Required action:
Scan the records for "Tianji". Report each line that includes it.

Available data:
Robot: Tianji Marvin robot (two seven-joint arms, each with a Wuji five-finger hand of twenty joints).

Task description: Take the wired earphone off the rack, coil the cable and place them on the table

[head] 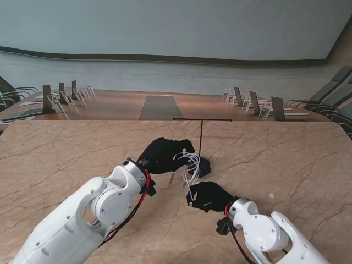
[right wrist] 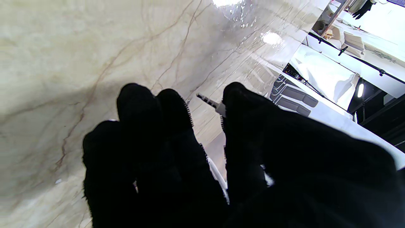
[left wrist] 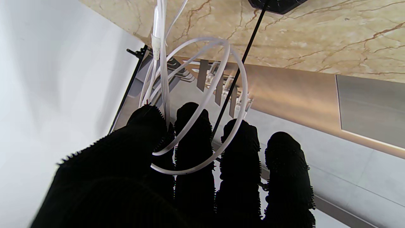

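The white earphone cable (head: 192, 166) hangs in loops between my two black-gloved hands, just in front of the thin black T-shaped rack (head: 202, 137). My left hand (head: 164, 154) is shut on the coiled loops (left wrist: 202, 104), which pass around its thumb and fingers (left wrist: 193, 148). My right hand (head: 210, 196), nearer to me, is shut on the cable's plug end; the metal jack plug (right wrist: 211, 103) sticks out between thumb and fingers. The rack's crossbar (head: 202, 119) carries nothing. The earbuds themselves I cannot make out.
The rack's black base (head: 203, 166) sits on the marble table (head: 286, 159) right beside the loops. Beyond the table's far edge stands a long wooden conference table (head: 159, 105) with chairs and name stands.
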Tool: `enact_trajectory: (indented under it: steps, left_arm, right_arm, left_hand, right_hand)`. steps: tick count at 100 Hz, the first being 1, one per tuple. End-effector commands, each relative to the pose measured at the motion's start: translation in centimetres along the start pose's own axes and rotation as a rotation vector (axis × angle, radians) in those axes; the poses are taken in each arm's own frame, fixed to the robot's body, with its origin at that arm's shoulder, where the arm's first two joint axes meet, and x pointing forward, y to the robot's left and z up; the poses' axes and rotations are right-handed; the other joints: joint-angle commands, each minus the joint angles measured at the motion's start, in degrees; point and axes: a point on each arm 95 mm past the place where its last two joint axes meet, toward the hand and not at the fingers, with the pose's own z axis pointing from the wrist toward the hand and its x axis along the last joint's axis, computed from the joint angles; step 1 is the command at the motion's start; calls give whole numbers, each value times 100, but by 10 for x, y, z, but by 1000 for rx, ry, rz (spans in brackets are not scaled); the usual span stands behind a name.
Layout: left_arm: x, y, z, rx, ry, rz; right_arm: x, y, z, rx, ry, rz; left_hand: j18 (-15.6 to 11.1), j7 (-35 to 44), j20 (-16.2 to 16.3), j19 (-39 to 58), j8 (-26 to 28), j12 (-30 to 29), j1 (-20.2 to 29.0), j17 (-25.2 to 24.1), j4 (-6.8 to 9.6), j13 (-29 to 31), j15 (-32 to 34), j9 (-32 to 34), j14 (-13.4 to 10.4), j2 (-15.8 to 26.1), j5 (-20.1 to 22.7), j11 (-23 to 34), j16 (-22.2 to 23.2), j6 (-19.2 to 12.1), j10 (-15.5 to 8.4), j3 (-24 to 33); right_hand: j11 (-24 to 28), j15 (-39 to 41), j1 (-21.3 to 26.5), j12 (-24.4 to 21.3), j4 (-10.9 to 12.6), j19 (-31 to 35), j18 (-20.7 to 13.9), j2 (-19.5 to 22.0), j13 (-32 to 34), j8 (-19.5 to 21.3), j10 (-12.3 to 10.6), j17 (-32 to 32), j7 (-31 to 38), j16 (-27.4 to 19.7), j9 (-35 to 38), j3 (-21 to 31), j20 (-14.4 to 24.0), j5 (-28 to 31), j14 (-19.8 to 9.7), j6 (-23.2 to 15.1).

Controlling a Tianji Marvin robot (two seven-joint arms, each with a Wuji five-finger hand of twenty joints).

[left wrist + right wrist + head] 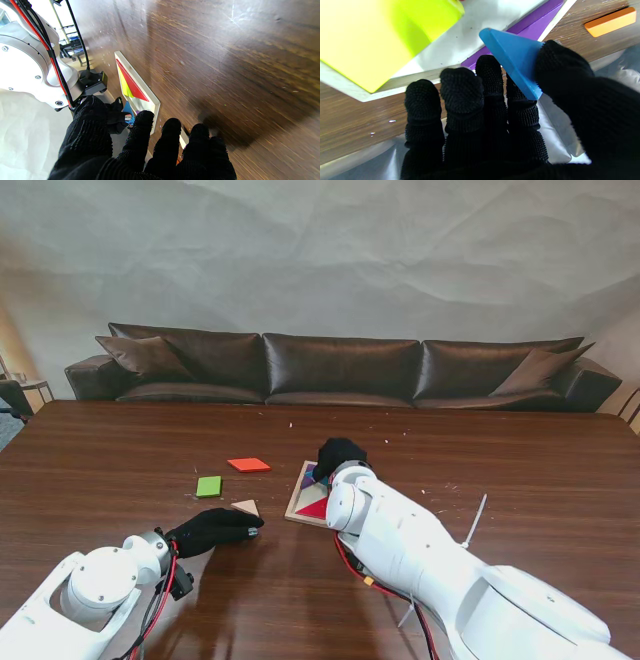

Exercise response:
Robot: Tianji Marvin robot (two seven-joint arms, each with a Wuji five-finger hand of twenty joints).
Controlling a Tianji Marvin robot (two seven-joint arms, each with a Wuji five-finger hand of twenty joints).

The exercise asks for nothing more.